Tilly Moses – Alight & Adrift
Ginger Dog Records – 2 June 2017
Just nineteen, born in Suffolk and now based in York, mandolinist and singer-songwriter TillyMoses has been making music since she was thirteen, both supporting and playing with the likes of The Unthanks and the late Dave Swarbrick. Having released (under her given name as Tilly Dalglish) a debut EP back in 2014 and a conflict-themed live demo album with Sam McKie last year, she now returns with Alight & Adrift, her first album proper.
With the exception of the traditional Hares On The Mountain, a psych-folk arrangement by herself and Finn Collinson for bodhran, harmonium drone and recorder, all the material is self-penned. She draws on influences that range from The Guillemots and Damien Rice to Lisa Hannigan, Ida Wenhoe and Rachael Sermanni to craft a hypnotic dark pastoral folk web that belies her young years.
Along with Collinson, the album also features McKie on guitar, BBC Folk Award Winner Sam Kelly, Mercury Prize Nominee Kit Downes, Mawkin’s fiddle player James DeLarre, Ellie West providing whistles and Ginny Davis on cello, with songs that variously address mental illness, climate change, and gender politics.
Two numbers are revisited from the Painted Face EP with new recordings of Footprints, a drone-like number about impermanence leaving behind a legacy on which her pure vocals are accompanied by accordion, fiddle and harmonium, and relationship-themed Lonely Birds with its spare, plucked mandolin and Downes’ piano score.
There are also three studio versions of songs from War In Words. Recalling Thea Gilmore, the jauntily mid-tempo slightly gypsy rhythms of Paper Conflicts is about how we put short-term profits and gain before the consequences of climate change. While, with fiddle, bouzouki and whistles, Fear With Fire is a Celtic trad-flavoured number about overcoming anxiety and lack of confidence that ends in a lively jig.

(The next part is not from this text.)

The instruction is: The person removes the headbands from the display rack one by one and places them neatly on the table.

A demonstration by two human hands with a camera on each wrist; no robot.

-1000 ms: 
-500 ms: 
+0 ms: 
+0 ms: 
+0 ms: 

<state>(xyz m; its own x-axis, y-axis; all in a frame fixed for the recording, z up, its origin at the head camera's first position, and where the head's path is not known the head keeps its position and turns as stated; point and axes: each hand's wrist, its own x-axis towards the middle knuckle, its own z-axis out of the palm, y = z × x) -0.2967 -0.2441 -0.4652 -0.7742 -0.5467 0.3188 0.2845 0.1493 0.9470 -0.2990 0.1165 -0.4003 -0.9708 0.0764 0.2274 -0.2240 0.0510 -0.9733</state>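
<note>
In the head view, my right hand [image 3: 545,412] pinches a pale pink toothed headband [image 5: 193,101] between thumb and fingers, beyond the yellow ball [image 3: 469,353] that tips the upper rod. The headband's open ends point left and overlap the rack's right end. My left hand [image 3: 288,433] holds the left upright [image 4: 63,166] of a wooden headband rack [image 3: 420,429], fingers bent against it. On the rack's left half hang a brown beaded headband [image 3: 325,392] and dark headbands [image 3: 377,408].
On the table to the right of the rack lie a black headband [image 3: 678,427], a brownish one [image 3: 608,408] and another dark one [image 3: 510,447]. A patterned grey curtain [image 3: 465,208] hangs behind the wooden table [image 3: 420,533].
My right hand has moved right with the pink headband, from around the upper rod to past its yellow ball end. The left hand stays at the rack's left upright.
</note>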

The third, with some strident bass, whistle and acoustic guitar work on the lengthy atmospheric instrumental intro, One of Them is a heady, rhythmically muscular call to not be one of those who look on in apathy at the poverty, starvation and suffering around them.
It’s a new number that opens the album, the plucked, spare Definitions a refusal, on behalf of all young women, to be pigeonholed by stereotyping, its line “I will always vote for hope” sounding like something Corbyn might pick up on for the next election. Showcasing her mandolin work, Water Man is a dreamy but barbed song about needing to have a balance of the elements to sustain a relationship (“He’s a spark, and I’m a flame, and I’ll burn us both down”), Sam Kelly duets on the melodically catchy and rather lovely Harbour, another song about sharing a life together, while, predominantly mandolin with cello arriving in the final stretch, Flatlands is basically a love letter to the fens and heaths of her childhood home.
The album enters its last lap with Ragdoll, all rippling guitar pattern and suitably ghostly atmospherics set to mental health themed lyrics about feeling like you’re coming apart at the seams, and ends with a shot of Whisky, an acoustic waltz time memoir of first meeting her collaborator and partner McKie that interpolates Collinson’s Bits and Pieces whistles and fiddle waltz.
With a solid reputation on the folk festival circuit and ringingly endorsed by Ange Hardy, blazingly alight and far from adrift, this should firmly plant her feet on the ladder to the genres upper rungs.